• **Description of the task**
From the line below that contains "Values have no" to the line that contains "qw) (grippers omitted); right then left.", repeat every line exactly, both ends included, and nothing else.

• **Source material**
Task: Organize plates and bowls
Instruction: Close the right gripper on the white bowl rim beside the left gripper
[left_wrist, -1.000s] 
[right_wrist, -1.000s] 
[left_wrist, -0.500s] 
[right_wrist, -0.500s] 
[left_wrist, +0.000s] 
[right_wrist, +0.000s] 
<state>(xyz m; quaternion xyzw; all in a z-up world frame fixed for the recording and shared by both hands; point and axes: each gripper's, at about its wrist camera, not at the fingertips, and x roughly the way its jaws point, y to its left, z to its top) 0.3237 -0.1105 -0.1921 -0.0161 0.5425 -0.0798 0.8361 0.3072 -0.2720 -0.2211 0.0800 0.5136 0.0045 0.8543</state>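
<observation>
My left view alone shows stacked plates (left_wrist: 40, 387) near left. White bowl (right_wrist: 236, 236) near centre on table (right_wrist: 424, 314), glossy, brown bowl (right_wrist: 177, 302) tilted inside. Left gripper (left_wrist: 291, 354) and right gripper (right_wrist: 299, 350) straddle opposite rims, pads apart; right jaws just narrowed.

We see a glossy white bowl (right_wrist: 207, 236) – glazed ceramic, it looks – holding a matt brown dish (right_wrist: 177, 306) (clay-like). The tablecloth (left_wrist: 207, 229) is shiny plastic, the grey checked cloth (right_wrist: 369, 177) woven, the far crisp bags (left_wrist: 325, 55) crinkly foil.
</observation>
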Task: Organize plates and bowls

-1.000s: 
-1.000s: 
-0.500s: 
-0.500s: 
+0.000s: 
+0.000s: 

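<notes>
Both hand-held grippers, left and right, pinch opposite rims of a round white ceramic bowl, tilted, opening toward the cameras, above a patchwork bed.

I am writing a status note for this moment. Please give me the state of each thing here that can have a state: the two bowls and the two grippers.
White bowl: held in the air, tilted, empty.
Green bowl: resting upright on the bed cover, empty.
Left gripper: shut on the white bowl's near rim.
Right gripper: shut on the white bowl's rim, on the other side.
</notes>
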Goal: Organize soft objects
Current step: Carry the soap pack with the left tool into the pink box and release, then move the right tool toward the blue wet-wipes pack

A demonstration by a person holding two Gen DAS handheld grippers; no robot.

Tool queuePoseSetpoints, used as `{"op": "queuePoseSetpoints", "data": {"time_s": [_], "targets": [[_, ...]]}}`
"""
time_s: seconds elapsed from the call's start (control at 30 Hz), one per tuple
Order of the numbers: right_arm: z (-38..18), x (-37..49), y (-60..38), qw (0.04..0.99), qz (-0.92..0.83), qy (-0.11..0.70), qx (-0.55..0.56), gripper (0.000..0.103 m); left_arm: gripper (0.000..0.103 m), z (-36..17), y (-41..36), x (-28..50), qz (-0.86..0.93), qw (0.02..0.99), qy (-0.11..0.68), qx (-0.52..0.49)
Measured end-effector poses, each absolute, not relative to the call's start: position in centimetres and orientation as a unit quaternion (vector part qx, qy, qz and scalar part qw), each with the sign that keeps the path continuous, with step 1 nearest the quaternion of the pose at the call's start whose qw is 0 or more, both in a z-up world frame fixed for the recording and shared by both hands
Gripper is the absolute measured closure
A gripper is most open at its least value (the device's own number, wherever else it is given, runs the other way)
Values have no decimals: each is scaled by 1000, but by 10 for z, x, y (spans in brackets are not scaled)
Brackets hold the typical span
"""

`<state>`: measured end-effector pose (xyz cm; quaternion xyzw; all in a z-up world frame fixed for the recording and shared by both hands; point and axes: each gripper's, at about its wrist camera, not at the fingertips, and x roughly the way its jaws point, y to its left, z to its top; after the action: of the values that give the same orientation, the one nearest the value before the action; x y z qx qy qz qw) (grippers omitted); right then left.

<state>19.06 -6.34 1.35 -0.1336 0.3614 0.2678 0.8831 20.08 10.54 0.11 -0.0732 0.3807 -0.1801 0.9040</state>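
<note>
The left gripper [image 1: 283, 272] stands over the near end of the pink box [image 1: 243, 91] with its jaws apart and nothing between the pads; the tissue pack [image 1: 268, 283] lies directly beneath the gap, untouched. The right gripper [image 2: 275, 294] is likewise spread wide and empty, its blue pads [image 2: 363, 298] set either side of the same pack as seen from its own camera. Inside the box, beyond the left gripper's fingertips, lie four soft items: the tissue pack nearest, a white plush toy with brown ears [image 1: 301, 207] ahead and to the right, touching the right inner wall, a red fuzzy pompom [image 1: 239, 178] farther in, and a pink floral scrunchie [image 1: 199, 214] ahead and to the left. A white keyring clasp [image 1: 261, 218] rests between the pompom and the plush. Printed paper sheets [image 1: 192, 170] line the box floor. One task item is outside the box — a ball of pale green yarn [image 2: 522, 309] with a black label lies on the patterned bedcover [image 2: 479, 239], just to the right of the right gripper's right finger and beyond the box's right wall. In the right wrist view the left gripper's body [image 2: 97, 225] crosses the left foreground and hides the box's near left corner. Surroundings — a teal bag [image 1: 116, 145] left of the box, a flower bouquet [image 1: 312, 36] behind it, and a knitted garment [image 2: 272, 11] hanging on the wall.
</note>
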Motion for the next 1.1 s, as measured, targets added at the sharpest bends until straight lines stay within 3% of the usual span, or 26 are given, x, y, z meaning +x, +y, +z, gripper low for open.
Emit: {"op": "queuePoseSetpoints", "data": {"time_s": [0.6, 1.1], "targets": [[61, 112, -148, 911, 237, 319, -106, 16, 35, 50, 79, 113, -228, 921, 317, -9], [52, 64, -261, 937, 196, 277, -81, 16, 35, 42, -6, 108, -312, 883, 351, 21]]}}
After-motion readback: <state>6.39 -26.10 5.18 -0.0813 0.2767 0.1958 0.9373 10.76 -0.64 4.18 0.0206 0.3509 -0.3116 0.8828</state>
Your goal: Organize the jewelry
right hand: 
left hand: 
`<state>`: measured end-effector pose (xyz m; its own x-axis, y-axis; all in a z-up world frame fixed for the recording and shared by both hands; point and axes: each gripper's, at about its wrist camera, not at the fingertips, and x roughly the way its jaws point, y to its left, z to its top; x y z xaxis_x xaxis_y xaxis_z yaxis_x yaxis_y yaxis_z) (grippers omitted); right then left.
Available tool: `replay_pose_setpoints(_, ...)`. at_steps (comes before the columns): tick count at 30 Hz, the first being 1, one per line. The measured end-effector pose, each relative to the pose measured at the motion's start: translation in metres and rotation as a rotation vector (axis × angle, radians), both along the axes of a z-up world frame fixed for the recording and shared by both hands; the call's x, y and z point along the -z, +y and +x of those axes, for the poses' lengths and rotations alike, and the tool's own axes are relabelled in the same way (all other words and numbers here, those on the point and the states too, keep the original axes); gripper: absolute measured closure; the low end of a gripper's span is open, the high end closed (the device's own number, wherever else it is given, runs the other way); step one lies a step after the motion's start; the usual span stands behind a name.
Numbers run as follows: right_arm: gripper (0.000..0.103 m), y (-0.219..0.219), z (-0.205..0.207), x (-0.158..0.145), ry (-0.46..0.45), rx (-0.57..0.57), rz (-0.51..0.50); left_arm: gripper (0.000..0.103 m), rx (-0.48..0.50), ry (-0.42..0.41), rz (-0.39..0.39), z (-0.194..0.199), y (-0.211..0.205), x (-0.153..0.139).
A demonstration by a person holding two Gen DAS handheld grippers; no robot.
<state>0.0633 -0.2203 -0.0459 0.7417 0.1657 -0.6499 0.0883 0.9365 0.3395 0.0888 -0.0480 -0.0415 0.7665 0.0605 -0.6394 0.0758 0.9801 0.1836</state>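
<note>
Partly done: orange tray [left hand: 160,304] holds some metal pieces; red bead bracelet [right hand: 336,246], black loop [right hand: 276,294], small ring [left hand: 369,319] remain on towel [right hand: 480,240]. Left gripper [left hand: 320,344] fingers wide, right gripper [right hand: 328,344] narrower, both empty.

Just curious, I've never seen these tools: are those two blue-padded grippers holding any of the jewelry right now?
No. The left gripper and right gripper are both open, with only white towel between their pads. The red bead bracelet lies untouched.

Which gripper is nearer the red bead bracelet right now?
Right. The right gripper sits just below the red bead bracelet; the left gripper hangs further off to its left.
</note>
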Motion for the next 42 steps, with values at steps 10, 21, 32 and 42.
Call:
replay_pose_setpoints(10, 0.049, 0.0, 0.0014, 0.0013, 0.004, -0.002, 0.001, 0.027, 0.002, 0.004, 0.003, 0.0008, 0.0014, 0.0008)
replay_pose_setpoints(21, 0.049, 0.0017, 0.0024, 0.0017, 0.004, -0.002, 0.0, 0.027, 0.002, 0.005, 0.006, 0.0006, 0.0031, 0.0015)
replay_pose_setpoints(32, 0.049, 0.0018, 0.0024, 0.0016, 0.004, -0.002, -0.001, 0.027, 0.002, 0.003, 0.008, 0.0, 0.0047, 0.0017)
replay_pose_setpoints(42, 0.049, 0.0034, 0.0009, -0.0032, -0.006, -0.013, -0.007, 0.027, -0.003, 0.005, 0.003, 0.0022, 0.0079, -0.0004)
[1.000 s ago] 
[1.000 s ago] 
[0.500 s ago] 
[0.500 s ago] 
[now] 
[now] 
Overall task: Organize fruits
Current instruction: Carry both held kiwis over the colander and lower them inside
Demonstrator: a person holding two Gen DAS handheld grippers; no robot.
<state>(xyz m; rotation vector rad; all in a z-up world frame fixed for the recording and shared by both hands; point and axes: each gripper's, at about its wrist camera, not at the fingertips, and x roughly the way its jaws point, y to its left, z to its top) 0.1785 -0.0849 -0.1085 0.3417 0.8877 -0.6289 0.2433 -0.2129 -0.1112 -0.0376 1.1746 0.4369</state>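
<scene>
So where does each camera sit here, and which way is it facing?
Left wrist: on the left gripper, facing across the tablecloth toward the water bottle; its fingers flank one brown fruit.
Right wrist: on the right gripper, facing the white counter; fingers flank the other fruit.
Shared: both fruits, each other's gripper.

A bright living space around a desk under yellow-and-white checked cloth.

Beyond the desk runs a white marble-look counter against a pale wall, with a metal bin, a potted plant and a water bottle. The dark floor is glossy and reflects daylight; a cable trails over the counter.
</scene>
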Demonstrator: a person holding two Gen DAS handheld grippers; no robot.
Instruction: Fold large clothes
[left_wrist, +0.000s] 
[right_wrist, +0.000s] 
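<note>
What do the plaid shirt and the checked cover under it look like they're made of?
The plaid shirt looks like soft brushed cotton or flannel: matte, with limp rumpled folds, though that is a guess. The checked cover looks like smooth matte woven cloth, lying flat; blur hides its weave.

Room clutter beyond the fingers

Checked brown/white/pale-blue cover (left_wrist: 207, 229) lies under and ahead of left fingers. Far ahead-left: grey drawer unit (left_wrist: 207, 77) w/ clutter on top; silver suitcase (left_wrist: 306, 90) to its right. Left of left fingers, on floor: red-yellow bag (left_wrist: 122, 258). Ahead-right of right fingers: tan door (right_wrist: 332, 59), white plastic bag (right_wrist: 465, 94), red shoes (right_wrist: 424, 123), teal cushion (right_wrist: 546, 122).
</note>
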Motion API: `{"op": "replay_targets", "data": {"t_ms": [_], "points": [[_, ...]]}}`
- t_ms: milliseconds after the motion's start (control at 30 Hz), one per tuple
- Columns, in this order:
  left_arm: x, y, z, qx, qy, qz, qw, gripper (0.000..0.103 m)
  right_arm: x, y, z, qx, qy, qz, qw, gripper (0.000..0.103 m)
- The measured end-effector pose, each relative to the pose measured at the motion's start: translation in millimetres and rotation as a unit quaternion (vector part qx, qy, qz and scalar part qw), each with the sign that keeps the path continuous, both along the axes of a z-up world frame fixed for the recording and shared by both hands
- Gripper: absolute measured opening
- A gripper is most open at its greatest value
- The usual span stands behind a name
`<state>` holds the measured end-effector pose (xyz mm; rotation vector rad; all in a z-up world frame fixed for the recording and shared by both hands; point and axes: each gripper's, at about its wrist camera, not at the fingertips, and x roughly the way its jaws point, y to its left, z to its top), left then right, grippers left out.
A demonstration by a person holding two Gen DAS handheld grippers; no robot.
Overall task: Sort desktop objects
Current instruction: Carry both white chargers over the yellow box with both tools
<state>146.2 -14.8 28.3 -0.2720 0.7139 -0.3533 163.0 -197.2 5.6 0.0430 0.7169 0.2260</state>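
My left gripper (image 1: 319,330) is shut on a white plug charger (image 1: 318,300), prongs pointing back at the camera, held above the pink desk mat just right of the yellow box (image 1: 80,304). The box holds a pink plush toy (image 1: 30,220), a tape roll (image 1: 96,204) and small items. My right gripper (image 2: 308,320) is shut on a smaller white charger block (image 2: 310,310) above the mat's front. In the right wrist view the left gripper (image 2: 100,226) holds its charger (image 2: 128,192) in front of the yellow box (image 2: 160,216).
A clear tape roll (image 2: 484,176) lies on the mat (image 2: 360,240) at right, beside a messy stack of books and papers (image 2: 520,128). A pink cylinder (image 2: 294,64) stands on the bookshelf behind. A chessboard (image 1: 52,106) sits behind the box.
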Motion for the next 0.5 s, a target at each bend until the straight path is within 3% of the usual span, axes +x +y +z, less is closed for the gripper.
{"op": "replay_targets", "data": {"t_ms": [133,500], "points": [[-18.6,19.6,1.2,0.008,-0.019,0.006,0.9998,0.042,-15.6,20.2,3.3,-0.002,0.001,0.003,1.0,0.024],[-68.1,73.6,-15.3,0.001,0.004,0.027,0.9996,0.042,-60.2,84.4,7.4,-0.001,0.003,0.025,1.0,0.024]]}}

• **Task response**
Values have no decimals: each is scaled by 1000, but by 10 for z, x, y (spans in brackets are not scaled)
Brackets hold the typical span
"""

`<state>`: measured end-effector pose (xyz cm; quaternion xyzw; all in a z-up world frame fixed for the recording and shared by both hands; point and axes: each gripper's, at about its wrist camera, not at the fingertips, and x roughly the way its jaws point, y to its left, z to its top; after the action: of the values that give the same orientation, the one nearest the value before the action; x y z qx qy qz qw) (grippers omitted); right then left.

With this, the answer is complete.